Automation and artificial intelligence are set to replace humans in a wider array of jobs than ever before, so how does society deal with it?
As more and more jobs are becoming automated, the world faces a dramatic shift in the underlying structures of its labor economies over the next 20 to 50 years. The conversation is slowly becoming more prominent in the mainstream with several major figures highlighting the problem and proposing different solutions. Elon Musk maintains that the idea of a universal basic income is the best solution, while Bill Gates advocates for a robot tax.
It's undeniable, we are entering a revolution in our labor economy. Numerous recent reports have reached some confronting conclusions as to the effects of automation and artificial intelligence on our current work force. A striking report from Oxford University in 2013 estimated that about 47 percent of the total current US work force is at risk of becoming redundant due to automation or artificial intelligence. Another study in 2015 found that 45 percent of jobs in the US right now could be replaced by currently demonstrated technologies.
originally posted by: IgnoranceIsntBlisss
a reply to: gladtobehere
Um, "gay robots"?????
originally posted by: burgerbuddy
Hell, why not?
I want a transgendered, stainless steel one with frickin lazer beams.

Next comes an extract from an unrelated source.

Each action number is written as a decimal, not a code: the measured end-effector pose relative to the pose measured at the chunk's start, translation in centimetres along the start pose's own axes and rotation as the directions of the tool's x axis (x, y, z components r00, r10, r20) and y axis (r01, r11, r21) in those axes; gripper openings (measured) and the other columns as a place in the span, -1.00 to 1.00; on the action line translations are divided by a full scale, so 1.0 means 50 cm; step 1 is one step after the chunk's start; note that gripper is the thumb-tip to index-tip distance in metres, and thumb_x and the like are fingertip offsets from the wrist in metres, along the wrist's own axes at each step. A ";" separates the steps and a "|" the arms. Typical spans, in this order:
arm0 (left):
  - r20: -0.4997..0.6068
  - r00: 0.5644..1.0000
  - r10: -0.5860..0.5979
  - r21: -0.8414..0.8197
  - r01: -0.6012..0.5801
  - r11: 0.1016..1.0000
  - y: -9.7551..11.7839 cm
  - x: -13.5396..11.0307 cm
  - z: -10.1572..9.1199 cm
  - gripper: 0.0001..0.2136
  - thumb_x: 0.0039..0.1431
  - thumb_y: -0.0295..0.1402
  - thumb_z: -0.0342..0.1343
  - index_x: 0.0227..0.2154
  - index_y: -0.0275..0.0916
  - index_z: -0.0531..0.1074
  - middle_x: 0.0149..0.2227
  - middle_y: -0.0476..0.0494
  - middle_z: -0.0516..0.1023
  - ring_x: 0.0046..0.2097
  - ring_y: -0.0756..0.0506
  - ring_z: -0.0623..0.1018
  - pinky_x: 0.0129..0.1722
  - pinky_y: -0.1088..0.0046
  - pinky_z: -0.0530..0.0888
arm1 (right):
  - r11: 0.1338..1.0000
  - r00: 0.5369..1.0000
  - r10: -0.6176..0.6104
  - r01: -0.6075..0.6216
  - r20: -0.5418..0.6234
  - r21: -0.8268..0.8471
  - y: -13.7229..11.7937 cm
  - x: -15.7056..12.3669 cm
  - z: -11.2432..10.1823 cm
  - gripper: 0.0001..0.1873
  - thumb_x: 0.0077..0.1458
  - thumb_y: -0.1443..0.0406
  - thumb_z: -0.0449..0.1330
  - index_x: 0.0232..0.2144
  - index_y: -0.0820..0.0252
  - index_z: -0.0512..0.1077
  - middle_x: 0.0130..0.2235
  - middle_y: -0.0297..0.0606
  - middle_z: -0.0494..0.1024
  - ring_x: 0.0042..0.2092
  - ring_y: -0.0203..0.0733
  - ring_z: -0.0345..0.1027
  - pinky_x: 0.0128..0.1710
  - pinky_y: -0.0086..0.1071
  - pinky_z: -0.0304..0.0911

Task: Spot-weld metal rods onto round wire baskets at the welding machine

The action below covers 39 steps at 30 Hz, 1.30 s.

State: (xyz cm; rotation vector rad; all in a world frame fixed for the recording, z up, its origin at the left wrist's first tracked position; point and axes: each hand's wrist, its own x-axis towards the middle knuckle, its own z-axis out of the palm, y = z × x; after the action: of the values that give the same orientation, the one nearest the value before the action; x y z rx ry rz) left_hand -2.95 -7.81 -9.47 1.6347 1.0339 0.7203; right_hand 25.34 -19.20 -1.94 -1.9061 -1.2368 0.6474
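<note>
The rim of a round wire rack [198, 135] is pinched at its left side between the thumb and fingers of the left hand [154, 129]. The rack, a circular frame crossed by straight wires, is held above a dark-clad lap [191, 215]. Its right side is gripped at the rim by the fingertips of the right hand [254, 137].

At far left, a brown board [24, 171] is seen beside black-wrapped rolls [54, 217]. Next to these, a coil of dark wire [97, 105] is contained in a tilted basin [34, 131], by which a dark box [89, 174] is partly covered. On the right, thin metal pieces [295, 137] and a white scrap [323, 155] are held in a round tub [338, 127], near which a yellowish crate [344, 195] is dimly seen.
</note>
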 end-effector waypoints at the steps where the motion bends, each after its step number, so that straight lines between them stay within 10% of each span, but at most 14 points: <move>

originally posted by: bigfatfurrytexan
originally posted by: Aazadan
a reply to: purplemer
Someone has to buy the products the robots produce. If you eliminate the bottom 90% of income earners, the 10%'ers suddenly become the 99%'ers. It's all relative.
The logical argument against minimum wage increases.
originally posted by: soficrow
NOTE: A 2015 study found that 45 percent of US jobs could be replaced right now by current technology.
So what do you do in a world with no jobs for billions of people? Or in the US, with no jobs for 45% of the working population? (That's what? In millions?)
...Technology will always replace human labor. The trick for humans is to decide what's going to be obsolescent (mule "skinners" who drove mule trains for example) and move to a profession where jobs are on the rise (I moved into computers for that reason.)
originally posted by: soficrow
a reply to: Byrd
...Technology will always replace human labor. The trick for humans is to decide what's going to be obsolescent (mule "skinners" who drove mule trains for example) and move to a profession where jobs are on the rise (I moved into computers for that reason.)
Good advice, but the facts remain:
1. The vast majority of the new jobs, if not all of them, will require computer and programming skills;
2. Many people do not have the requisite abilities;
3. Even if all the unemployed did have the needed computer skills, there simply will not be enough jobs for everyone. Nowhere near.
So the questions remain: What do you do in a world with no jobs for billions of people? Or in the US, with no jobs for 45% of the working population? [At 45% job loss, about 110,000,000 people. And that's just the immediate potential.]
...There are 2 ways to look at this problem:
* What do I do, personally?
* What do we do, as the human species?
* People need to educate themselves ...
... Every time someone here said "Robot" the American knee-jerk reaction is "OMG! DANGER! RUN AWAY!" ...Elsewhere in the world (and particularly in Asia) the reaction is "Oh cool! What can it do! How can I play with it!"
That simple change of ideas makes a difference in the outcome. If automation is seen as a potential instead of a threat, you are better positioned to make use of (and to control) it. If you bomb it into obliteration or run away from it instead of embracing it, you will end up being swept into backwater poverty as the rest of the world forges ahead.